If you can pay $1300 for the routine stuff described in the article, it'll
probably be cheaper to do it outside. I don't know the prices in North
America, but based on EU prices I'd guess it should cost less than $500 to fly
across half continent and back, and $150 for the actual operation in any good
Mexican hospital; which coincidentally adds up to half the USA price.

------
11Blade
The 1076 for the procedure and 300 for the visit were the full billable
charges for those codes.

If the insurance had covered them at their contracted rate, the provider would
have received probably about 250 for the procedure and 50-120 for the office
visit.

Because it fell within your deductible, the initial bill to insurance would
have been denied payment and sent back with "patient responsibility" and the
1376.00 would then be your problem. Since you don't have a contract with your
provider he tries to get the whole thing.
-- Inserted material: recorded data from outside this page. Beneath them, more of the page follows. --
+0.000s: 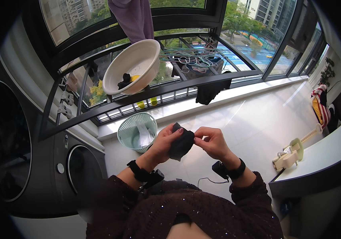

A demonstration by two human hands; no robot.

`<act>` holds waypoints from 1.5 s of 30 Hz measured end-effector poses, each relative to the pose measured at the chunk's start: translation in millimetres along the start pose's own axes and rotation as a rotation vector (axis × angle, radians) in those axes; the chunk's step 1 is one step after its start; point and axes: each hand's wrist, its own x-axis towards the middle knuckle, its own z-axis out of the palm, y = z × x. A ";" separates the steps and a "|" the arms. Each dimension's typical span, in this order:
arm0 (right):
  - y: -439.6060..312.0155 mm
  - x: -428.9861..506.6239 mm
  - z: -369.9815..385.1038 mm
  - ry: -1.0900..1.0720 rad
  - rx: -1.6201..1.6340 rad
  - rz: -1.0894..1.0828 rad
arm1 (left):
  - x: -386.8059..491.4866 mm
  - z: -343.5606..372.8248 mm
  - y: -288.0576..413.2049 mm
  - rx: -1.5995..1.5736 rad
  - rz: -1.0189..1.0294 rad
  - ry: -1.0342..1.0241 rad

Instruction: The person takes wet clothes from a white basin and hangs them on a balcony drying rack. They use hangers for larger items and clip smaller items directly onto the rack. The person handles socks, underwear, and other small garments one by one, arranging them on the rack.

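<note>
A small piece of black cloth [181, 144] is held between my two hands in front of my body. My left hand [162, 142] grips its left side, thumb on top. With thumb and index finger, my right hand [211, 141] pinches its right edge. Beyond my left hand a pale green perforated basket [122, 131] stands on the floor, with white items inside. Farther off, a cream plastic basin [113, 73] rests tilted on the black metal rack [122, 103], holding a black cloth item [124, 82] and something yellow.
Several wire hangers [197, 56] lie on the rack, and dark clothing [212, 89] hangs from it. A purple cloth [136, 21] hangs above the basin. Dark front-loading machines [50, 167] stand at left. At right are a white-topped counter [317, 155] and a beige appliance [287, 159].
</note>
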 end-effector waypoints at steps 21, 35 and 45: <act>-20.9 11.0 -14.9 -0.524 -0.135 -0.293 | -30.0 61.6 89.0 1.091 -0.001 -0.572; -130.1 118.7 -2.7 -0.578 0.223 0.144 | -100.0 14.0 269.9 1.263 -0.106 0.029; -235.3 308.3 115.5 -0.492 -0.435 0.111 | -107.9 -117.5 421.2 1.372 0.119 0.282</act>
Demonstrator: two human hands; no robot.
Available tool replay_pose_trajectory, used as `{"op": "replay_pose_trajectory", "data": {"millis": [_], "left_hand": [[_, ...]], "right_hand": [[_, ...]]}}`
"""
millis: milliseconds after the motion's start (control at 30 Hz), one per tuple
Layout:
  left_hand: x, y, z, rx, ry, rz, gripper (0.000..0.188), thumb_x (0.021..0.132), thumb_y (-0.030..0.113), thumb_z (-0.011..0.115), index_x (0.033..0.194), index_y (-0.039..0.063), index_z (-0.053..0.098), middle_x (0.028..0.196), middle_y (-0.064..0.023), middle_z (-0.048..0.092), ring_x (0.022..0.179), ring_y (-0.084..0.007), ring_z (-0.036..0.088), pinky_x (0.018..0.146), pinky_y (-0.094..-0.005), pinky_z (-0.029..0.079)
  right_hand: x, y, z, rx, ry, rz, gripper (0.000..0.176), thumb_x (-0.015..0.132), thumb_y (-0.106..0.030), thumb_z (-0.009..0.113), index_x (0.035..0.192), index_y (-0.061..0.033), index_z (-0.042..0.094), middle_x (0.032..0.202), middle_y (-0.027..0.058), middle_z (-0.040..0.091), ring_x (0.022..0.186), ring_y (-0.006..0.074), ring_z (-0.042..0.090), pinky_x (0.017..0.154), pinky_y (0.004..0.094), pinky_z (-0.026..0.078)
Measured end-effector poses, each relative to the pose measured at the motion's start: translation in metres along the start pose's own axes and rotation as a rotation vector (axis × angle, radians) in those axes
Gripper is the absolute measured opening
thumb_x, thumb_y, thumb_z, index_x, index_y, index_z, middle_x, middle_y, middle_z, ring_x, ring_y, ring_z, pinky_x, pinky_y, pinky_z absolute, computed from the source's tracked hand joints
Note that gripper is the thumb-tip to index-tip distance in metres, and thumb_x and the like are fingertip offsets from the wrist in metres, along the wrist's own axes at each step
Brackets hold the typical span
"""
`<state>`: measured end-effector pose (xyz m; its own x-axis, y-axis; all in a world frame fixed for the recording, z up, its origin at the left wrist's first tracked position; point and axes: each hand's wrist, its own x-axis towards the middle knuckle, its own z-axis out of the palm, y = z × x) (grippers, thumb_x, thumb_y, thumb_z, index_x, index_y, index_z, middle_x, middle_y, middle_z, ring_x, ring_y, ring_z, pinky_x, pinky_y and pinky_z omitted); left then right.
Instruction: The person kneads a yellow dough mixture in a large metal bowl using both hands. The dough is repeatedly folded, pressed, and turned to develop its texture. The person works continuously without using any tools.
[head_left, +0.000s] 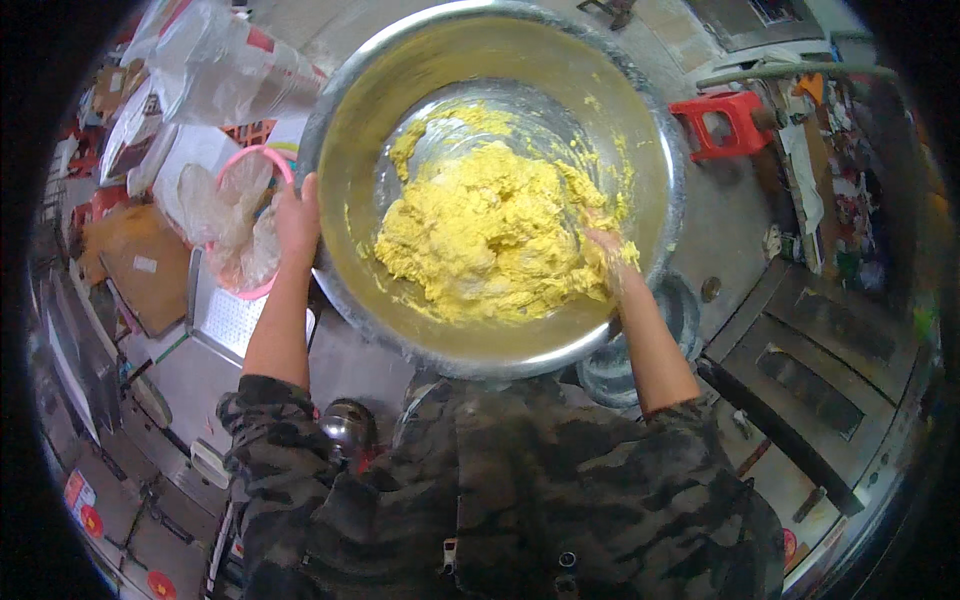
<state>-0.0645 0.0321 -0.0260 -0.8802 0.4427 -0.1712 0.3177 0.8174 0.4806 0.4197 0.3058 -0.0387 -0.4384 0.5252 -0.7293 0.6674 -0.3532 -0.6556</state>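
A large round metal basin (487, 360) stands before me. In it lies a rough, shaggy mass of yellow dough (487, 232), with smears on the basin's floor and right wall. My left hand (298, 221) grips the basin's left rim, thumb up at the outer edge. Inside the basin at the right, my right hand (604, 240) is pushed against the dough's right side. Yellow dough coats it, and its fingers are largely hidden, so I cannot tell how they are bent.
Left of the basin are a pink-rimmed basket (259, 292) with clear plastic bags, a perforated white tray (225, 307) and a cardboard box (142, 262). A red plastic stool (724, 124) stands at the right. Grey basins (679, 315) sit below the right rim.
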Motion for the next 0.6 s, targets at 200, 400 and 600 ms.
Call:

This is where you can discount it with negotiation.

I am a medical provider, I believe that transparency will help the situation.
I also believe that prices should be within a 5-10% window of each provider
instead of a price variance of 100-400% depending on secretive contracts.

Unfortunately even providers have been trained to game the system to maximise
profit and productivity. It is common to hear surgeons talk about complicated
patients and tell them to see a university guy because "frankly its not worth
the time and effort" when they can get low hanging easy fruit that pays
better/unit-time with less liability.

I'd like to hear what the poster thinks he should have paid for his office
visit and 5 minute procedure.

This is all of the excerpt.